Key Terms and Concepts

  • Tenant:
    A Tenant is a secure environment/workspace specific to a business set up for all operations related to the Classify and Resolve modules. It is possible that a multi-business group or a conglomerate may want to keep separate Tenants. The operational aspect to note is that whenever objects - be it Catalog, Semantic Object, Data Quality Rule etc. - are referred to by any user(s) in a Tenant, it only pertains to the user(s) or objects associated with that specific Tenant. Thus, a Tenant’s objects and users only interact within themselves.

  • Catalog:
    A Catalog is the business data glossary, data dictionary or target data model that will be used as a reference for classifying data. A Catalog is composed of Semantic Objects (or data entities) and their underlying business concepts (or entity attributes). An organization may have multiple Catalogs. The Classify system can be trained to independently classify the same object against different data dictionaries, so a Catalog will ultimately be the link between the logical business glossary, and the physical meta-data in the Data Lake.

  • Semantic Objects:
    A Catalog will be made up of different Semantic Objects. These Objects can be considered as entities or subject areas within the data model. Note that a Semantic Object is also referred to as an ‘Entity’ in the Resolve module.

  • Business Concepts:
    Each Object within the Catalog will be made up of different Concepts. These Concepts can be considered like the attributes within the entity.

  • Mapping:
    A user-provided link between a Semantic Object and a data set, or a business concept and a data set column. Mappings are usually done by dragging and dropping a data set column from the left side of the screen to its corresponding concept on the right.

  • Training the Model
    1. By creating more mappings: The fingerprinting or the act of deriving complex patterns in data columns becomes more and more precise as more and more data columns are mapped together. This leads to better classification prediction.
    2. By upvoting or downvoting predictions: Once predictions are made, having users agree or disagree on the predictions will provide further reinforcement and train the model.
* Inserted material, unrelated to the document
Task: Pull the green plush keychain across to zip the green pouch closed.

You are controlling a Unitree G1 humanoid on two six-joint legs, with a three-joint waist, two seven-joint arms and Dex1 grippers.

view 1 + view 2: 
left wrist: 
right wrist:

Fluree Sense’s unique feedback capability provides for multiple-user feedback collection, assimilation and analysis, cleaning out duplicate upvotes.

  • Technical Object Model:
    It is the physical representation of a Semantic Object based on the predicted classifications. The purpose of the object model is to physicalize the Catalog into a table in a canonical data model. The model is made up of the target data model, which is the glossary turned into a table where the semantic object is expressed as an entity table and each business concept is a table attribute. In addition, the model contains the physical meta-data of the source tables that make up the target table for each distinct data source identified, as well as the primary and foreign key relationships that connect the source tables. This information can be fed into an automatically created Data Pipeline if you have the subscription for Fluree Sense Ingest, which operationalizes the transformation logic into code that can be scheduled and run.

  • Synonyms:
    A mapping between Semantic Objects in the same Catalog, or between concepts spanning multiple Catalogs. For example, an enterprise may have two different lines of Business data dictionaries that have similar concepts that are expressed using different terms. A Synonym is a link between those concepts. Synonyms are created by dragging and dropping a concept from one Catalog to a concept from another Semantic Object in the same Catalog, or from a different Catalog altogether.